そして無造作に、衰弱し切った彼女の腹に剣を突き立てた。
……しかし狙いが逸れたのか、剣は地面に突き刺さった。
「グルル…」
イノンの体に再び剣を突き立てる。今度はよく狙って。
が、刺さらない。まるで見えない壁があるかのように、剣が空中で止まってしまう。
「ウガアッ!」
次は確実に体を叩き切る威力の上段斬り。しかし、
バチッ。
剣が火花を散らし、反発した威力が獅子の体を押しのけた。
「ウ…ウガッ!」
獣の顔に驚愕の色が浮かぶ。
彼が再び上段に剣を構えた瞬間。
「【その怒りで敵を貫け】───」
詠唱が響く。
「【ビンテルスブルト】」
魔物の背後で白い靄が爆発し、無数の氷弾が毛皮を貫いた。
間髪入れず、剣が、矢が、魔法が、次々と着弾しては怪物に致命的な傷を与えていく。
「グオオオオアアアッ!」
「生存者はいるか!?」
第七層に四つの影。
第一級冒険者による救援が到着した。
「う、う……。なんだ……」
「君!無事か!」
救援の一人がグレスのもとに駆け寄る。大きな杖を持った、銀色の髪の小柄な男性。
「これを飲んで待っていてくれ。すぐに片付ける」
男は上級回復薬をグレスに渡すと、足早に魔物の方へ駆けた。
3メートルはある巨躯に、臆せず突撃する剣士たち。
余裕をもった回避行動、鋭い斬撃と目まぐるしいまでの完璧な連携攻撃。
レイピアの溜めのない刺突がリズムを崩し、ブロードソードが敵の脚に叩き込まれる。
怒り狂う獅子の拳を跳んで避けたかと思えば、次の剣士が胸に、腹に、左足に、斬撃をお見舞いする。
あまりに鮮やかなチームプレイ。
個々の抜群の技量と信頼関係が作り出す、超一級の継続火力。
「ウグオオオオオオオオオォ……!」
千の冒険者を殺せるはずの怪物は、わずか数十秒のうちに物言わぬ灰がらに変わってしまった。
「す、すごい」
グレスは開いた口がふさがらなかった。
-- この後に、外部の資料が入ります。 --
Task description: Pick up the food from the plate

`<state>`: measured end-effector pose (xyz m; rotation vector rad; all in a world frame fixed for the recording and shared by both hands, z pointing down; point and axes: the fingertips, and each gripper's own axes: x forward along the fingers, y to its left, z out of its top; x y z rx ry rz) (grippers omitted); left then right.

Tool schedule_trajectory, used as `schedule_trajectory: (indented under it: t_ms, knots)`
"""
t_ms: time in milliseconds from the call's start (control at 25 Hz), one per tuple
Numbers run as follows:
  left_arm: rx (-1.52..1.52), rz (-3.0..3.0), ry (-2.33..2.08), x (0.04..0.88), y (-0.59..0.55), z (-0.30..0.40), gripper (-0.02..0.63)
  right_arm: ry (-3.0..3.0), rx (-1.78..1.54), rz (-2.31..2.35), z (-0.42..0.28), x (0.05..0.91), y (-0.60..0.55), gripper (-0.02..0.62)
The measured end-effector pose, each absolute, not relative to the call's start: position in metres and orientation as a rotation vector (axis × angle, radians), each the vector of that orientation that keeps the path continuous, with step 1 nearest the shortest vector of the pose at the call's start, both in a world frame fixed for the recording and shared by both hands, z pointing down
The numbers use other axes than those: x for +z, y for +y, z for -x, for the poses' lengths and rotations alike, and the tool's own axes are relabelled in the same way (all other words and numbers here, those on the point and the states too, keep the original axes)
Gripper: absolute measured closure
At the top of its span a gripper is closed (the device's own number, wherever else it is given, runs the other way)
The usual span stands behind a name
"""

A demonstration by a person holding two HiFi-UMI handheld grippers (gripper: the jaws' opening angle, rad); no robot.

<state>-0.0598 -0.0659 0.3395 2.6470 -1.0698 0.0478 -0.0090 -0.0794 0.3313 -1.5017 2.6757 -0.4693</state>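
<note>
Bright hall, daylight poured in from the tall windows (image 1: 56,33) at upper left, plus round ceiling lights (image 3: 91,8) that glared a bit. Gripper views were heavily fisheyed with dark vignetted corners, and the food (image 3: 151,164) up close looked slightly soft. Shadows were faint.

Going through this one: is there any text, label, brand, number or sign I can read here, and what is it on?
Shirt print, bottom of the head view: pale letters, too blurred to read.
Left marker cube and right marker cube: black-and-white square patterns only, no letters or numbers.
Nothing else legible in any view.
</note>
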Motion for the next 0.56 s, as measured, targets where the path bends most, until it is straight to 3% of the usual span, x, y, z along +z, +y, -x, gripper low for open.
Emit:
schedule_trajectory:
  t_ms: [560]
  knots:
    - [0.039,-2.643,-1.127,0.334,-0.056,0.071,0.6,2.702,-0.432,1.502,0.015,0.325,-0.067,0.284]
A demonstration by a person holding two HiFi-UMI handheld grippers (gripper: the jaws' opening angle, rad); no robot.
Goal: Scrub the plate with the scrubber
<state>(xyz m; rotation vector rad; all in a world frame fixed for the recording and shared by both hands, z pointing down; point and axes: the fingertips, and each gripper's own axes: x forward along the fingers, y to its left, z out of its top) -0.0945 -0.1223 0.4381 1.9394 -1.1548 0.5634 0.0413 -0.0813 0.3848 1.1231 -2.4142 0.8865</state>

レダとの連携など比べるべくもない。
第一級、この都市における対迷宮最大戦力。どれだけの修練を積めばあんな連携を、いやそもそも単身の移動速度や攻撃の切れ、見切りの精度からしてレベルが違い過ぎる。
「立てるか」
ブロードソードの剣士がグレスに手を伸ばす。
薬が効いたのか、脚の震えは引いていた。
「あ、ああ……。助けてくれて、ありがとう。その、心から感謝する」
グレスはぎこちなく頭を下げた。あまりの実力に圧倒され、体の動かし方も忘れていた。
「その、お、俺は死んだのか?これは夢?」
「何言ってんだ、オメエ」
「そう思うのも仕方ないよ。もし本当にアレの斬撃が直撃してたら、生きるも死ぬもなかったんだから」
レイピア使いの男が苦笑する。
「ああ、そういうことか。ジェノーの魔法が間に合ったからな、死んでねえよ、お前。……多分、あっちもな」
ブロードソードの男が示した方で、杖を持った男がイノンに治療を施している。
レイピアの男が、グレスに怪訝そうな顔で近づいてきた。
「……なあ君。僕らどこかで会ったことあったかな」
「どうだろう。……」
「あ!わかった。君、以前上の方で死にかけてた人だろ。恩人を忘れるなんて、薄情者」
「なぜそれを……恩人?いや、その青い髪、まさか!」
「ああ。久しぶりだね。グレス、といったかな」
レイピア使いの男──もとい、アイオスはグレスと再会の握手をした。